Orman Genel Müdürlüğü’ne yönelik eleştirilerde bulunan Akkemik, şöyle konuştu:
* Orman Genel Müdürlüğü yeterince kadrolu mühendis ve işçi alımı yapmamaktadır. Geçen yıl alımı yapılan 1150 orman mühendisi, hatırlanacağı üzere ormandaki odun üretiminin iki kata yakın artırılarak 35-40 milyon metreküpe çıkarılması için yapılmıştı. “Danışman mühendis” adı altında kadrosuz, geçici statüde, gelecek planı yapamayan, düşük maaşlı, dönemin iktidarına bağlı ve aidiyet duygusu gelişemeyen mühendislerle ormancılık yapmaktadır.
* Orman yangın işçilerinin de çoğu yılın 9 ayı çalıştırılmakta ve 3 ayı maaşsız geçirmektedir. Çalıştıkları dönemde de şoförlükten diğer tüm ormancılık işlerine kadar her alanda çalıştırılmaktadırlar. Bu uğurda canlarını ortaya koyan tüm orman emekçilerinin özlük hakları verilmelidir.

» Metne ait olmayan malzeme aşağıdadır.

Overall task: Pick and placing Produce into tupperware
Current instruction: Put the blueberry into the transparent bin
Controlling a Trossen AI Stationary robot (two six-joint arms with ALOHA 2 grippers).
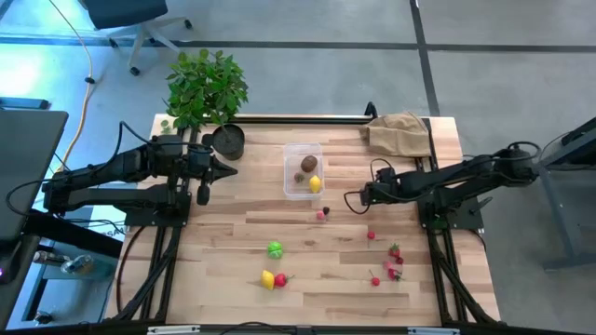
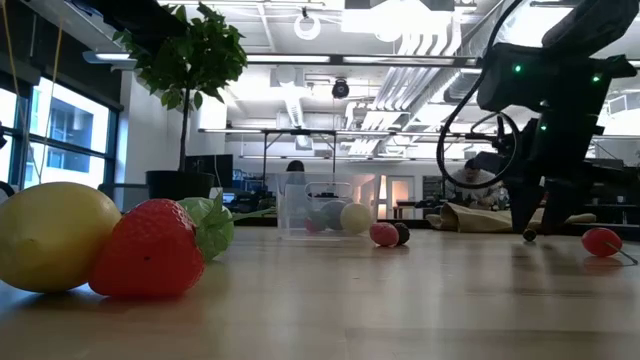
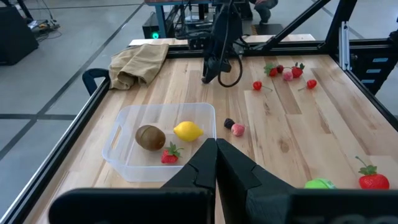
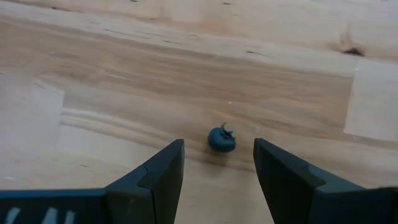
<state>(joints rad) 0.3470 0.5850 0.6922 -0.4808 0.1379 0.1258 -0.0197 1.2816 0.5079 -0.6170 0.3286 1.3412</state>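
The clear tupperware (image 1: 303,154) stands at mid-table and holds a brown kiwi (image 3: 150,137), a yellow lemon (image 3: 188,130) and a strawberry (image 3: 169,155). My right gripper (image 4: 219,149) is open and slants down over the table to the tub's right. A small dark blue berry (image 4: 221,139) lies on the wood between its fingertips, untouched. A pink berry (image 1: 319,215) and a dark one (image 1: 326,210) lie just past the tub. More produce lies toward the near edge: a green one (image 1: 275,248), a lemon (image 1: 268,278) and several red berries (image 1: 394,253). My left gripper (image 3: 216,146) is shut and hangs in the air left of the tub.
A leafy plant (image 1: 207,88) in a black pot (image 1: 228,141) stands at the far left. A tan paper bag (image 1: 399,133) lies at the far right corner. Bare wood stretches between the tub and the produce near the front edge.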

“ORMANA YAPILAN OLUMSUZ MÜDAHALELERE SON VERİLMELİDİR”
Akkemik’in açıklamaları şöyle devam etti:
“Küresel iklim değişikliği artık bir gerçektir; Akdeniz havzasında nemin düşük ve sıcaklığın yüksek olduğu günlerin sıklığı ve süresi artmaktadır. Yaptığımız çalışmalar ağaçların iklim krizinden de olumsuz etkilendiğini ve meyve-tohum veriminin düşmeye başladığını göstermiştir. Bu durum ayrıca, ormanlarımızda böcek-mantar zararlarından orman yangınlarına kadar büyük zararlara neden olmaktadır. O nedenle ormanlarımızı daha fazla kaybetmemek için artık ormana yapılan olumsuz müdahalelere son verilmelidir.

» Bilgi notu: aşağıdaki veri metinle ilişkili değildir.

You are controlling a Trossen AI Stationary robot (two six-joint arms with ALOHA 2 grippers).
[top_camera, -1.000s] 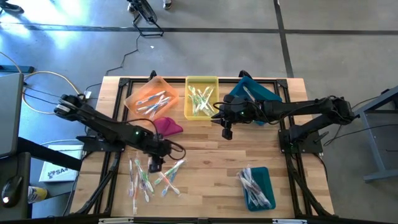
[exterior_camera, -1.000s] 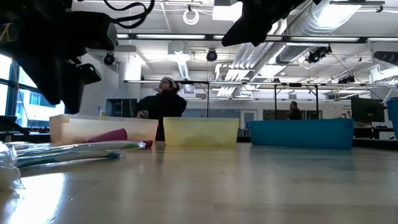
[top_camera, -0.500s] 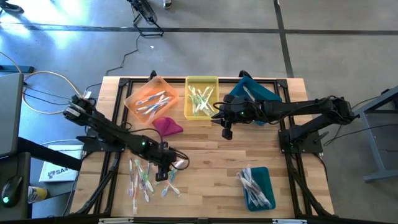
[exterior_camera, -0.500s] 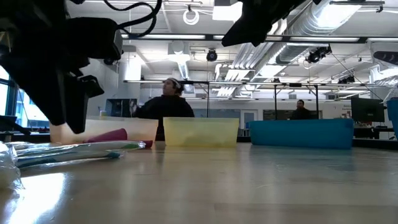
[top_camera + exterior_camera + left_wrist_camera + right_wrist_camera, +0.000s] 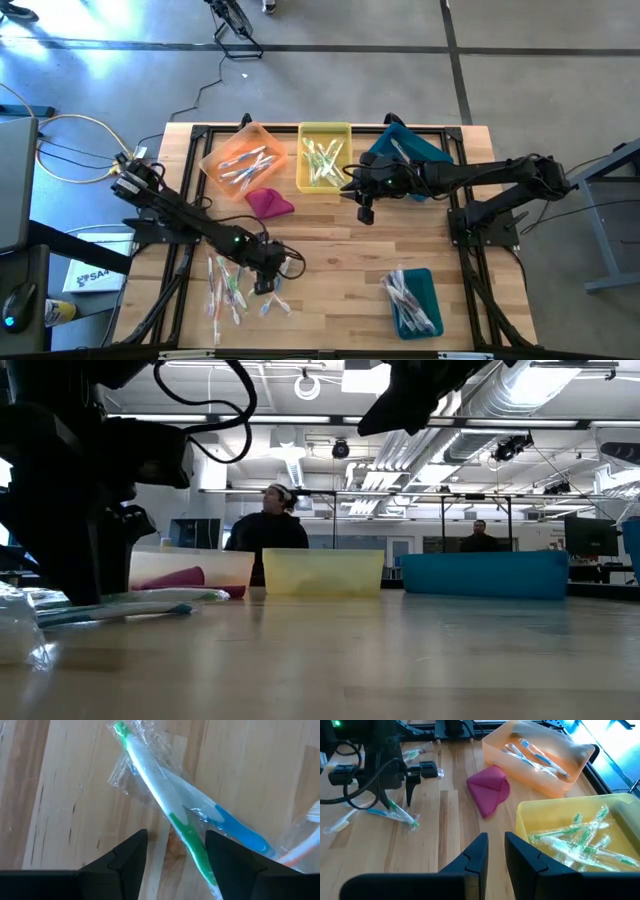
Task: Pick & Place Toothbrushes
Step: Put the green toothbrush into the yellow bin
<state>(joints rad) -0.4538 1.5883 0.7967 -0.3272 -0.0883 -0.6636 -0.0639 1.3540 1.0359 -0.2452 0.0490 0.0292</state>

Orman Mühendisleri Odası da bir siyasi partinin bir il başkanlığı gibi çalışması yerine meslektaşlarımızın mesleğini daha özgürce yapabileceği, özlük haklarını savunan ve ormanları koruyan tarafsız bir meslek kuruluşu gibi davranmalıdır.

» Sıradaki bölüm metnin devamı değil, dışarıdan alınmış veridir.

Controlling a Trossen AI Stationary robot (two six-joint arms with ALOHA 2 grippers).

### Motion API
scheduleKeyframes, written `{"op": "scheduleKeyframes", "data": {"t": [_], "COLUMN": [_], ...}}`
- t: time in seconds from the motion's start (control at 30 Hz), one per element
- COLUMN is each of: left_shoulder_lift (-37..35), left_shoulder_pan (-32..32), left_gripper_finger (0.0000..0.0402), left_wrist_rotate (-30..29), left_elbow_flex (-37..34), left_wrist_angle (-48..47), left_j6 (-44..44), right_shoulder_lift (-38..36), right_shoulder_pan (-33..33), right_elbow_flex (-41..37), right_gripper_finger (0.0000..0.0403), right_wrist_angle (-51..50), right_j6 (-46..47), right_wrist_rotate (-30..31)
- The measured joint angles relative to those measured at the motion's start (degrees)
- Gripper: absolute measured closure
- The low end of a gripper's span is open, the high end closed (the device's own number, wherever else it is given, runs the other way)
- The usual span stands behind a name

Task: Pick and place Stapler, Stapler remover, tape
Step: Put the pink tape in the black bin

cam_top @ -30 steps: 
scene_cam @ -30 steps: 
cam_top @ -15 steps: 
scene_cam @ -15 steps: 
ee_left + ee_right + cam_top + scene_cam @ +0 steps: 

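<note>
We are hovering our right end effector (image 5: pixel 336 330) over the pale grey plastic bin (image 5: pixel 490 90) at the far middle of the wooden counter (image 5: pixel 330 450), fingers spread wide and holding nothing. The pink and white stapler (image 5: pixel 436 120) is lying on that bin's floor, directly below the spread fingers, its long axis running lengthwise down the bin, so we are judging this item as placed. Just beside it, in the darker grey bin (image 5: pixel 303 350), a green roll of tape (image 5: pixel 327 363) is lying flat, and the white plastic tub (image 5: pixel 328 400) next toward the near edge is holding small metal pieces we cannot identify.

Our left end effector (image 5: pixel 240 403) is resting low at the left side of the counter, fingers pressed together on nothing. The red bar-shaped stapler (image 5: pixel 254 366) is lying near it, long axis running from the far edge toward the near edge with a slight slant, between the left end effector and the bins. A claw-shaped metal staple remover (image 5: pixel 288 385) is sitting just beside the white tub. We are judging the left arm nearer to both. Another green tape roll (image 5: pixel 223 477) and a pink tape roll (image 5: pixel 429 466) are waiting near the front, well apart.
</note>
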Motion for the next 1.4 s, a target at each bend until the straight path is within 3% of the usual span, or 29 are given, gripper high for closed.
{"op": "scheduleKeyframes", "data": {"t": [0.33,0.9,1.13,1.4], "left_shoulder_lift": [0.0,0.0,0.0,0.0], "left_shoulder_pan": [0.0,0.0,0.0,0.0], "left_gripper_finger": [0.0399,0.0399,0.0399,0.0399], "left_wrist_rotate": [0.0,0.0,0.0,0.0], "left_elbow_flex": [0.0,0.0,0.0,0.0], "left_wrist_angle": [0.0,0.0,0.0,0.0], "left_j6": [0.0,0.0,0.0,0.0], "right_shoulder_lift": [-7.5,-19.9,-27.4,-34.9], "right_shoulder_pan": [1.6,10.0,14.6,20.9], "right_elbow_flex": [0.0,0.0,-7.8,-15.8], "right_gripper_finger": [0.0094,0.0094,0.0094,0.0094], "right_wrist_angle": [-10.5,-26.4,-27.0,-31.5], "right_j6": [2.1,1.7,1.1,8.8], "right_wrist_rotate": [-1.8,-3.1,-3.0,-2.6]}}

“ORMAN YANGINLARI ARAŞTIRMA ENSTİTÜSÜ KURULMALI”
Tüm bu değerlendirme ve öneriler ışığında “Kandilli Rasathanesi ve Deprem Araştırma Enstitüsü” gibi orman yangınları için de “Orman Yangınları Araştırma Enstitüsü” olmalıdır. Artık afet boyutlarında yaşanan orman yangınlarının her boyutuyla çalışılması ve hepimizin konuşması yerine konunun uzmanlarının açıklama yapması gereklidir.
Sonuç olarak; Orman yangınlarıyla mücadele; sadece yangınlarını söndürme değil topyekün ormanı koruma, orman emekçilerinin haklarını koruma, iklim değişikliyle mücadele ve toplumsal bilinçlenmeden geçmektedir.”